▶ _Assignment_: Return all the lines below, exactly as they read.
#####
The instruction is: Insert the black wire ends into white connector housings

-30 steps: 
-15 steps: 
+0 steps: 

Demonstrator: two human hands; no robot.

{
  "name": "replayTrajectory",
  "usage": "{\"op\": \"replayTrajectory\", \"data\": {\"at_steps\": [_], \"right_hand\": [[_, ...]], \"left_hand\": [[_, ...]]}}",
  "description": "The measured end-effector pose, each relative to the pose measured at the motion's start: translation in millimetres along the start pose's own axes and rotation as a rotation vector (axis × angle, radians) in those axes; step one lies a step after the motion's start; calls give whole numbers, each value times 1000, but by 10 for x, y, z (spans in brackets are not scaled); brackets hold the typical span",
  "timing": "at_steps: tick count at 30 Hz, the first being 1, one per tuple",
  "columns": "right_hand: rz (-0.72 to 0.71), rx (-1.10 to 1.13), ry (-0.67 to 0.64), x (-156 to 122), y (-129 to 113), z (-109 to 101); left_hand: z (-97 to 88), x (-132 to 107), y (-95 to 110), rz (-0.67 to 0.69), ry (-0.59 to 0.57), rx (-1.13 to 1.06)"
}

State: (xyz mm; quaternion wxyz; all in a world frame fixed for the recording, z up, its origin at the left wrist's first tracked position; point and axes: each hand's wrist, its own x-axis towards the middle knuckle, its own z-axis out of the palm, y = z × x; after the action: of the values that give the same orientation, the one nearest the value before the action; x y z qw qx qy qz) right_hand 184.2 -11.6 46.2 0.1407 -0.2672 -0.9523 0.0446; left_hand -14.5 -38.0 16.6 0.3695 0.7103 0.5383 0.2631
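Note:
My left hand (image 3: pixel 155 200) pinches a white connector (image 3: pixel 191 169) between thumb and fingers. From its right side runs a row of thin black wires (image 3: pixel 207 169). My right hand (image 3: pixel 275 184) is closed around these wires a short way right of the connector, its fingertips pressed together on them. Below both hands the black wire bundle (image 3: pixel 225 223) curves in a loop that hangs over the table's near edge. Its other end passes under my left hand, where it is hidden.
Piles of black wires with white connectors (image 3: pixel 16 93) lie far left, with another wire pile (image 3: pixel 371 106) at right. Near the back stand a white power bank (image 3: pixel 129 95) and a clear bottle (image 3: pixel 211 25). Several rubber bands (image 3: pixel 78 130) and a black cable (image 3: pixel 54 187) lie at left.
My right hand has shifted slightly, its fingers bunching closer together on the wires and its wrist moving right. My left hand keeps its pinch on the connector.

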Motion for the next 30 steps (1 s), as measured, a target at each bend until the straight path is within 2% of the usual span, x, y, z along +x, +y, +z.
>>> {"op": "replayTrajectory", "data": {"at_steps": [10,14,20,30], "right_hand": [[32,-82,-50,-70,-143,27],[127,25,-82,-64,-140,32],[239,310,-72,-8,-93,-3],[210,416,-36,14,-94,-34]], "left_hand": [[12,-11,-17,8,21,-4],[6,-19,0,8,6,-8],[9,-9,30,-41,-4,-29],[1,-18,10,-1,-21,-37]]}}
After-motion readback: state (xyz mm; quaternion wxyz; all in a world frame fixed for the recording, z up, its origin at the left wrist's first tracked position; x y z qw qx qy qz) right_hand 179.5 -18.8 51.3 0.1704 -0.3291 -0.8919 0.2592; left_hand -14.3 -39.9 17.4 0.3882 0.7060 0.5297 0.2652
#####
▶ _Answer below_:
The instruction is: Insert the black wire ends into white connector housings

-30 steps: 
-15 steps: 
+0 steps: 

Demonstrator: two human hands; no robot.

{
  "name": "replayTrajectory",
  "usage": "{\"op\": \"replayTrajectory\", \"data\": {\"at_steps\": [_], \"right_hand\": [[_, ...]], \"left_hand\": [[_, ...]]}}",
  "description": "The measured end-effector pose, each relative to the pose measured at the motion's start: translation in millimetres along the start pose's own axes and rotation as a rotation vector (axis × angle, radians) in those axes; step one lies a step after the motion's start; calls give whole numbers, each value times 1000, but by 10 for x, y, z (spans in brackets are not scaled); brackets hold the typical span",
  "timing": "at_steps: tick count at 30 Hz, the first being 1, one per tuple",
  "columns": "right_hand: rz (-0.72 to 0.71), rx (-1.10 to 1.13), ry (-0.67 to 0.64), x (-156 to 122), y (-129 to 113), z (-109 to 101); left_hand: z (-97 to 88), x (-132 to 107), y (-95 to 110), rz (-0.67 to 0.69), ry (-0.59 to 0.57), rx (-1.13 to 1.06)"
}

State: (xyz mm; quaternion wxyz; all in a world frame fixed for the recording, z up, its origin at the left wrist's first tracked position; point and axes: each hand's wrist, its own x-axis towards the middle knuckle, its own z-axis out of the palm, y = z × x; after the action: of the values that give the same orientation, the one nearest the value before the action; x y z qw qx qy qz) right_hand 184.2 -11.6 46.2 0.1407 -0.2672 -0.9523 0.0446; left_hand -14.5 -38.0 16.6 0.3695 0.7103 0.5383 0.2631
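Note:
My left hand (image 3: pixel 155 200) pinches a white connector (image 3: pixel 191 169) between thumb and fingers. From its right side runs a row of thin black wires (image 3: pixel 207 169). My right hand (image 3: pixel 275 184) is closed around these wires a short way right of the connector, its fingertips pressed together on them. Below both hands the black wire bundle (image 3: pixel 225 223) curves in a loop that hangs over the table's near edge. Its other end passes under my left hand, where it is hidden.
Piles of black wires with white connectors (image 3: pixel 16 93) lie far left, with another wire pile (image 3: pixel 371 106) at right. Near the back stand a white power bank (image 3: pixel 129 95) and a clear bottle (image 3: pixel 211 25). Several rubber bands (image 3: pixel 78 130) and a black cable (image 3: pixel 54 187) lie at left.
My right hand has shifted slightly, its fingers bunching closer together on the wires and its wrist moving right. My left hand keeps its pinch on the connector.
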
Motion for the next 30 steps (1 s), as measured, a target at each bend until the straight path is within 2% of the usual span, x, y, z along +x, +y, +z.
>>> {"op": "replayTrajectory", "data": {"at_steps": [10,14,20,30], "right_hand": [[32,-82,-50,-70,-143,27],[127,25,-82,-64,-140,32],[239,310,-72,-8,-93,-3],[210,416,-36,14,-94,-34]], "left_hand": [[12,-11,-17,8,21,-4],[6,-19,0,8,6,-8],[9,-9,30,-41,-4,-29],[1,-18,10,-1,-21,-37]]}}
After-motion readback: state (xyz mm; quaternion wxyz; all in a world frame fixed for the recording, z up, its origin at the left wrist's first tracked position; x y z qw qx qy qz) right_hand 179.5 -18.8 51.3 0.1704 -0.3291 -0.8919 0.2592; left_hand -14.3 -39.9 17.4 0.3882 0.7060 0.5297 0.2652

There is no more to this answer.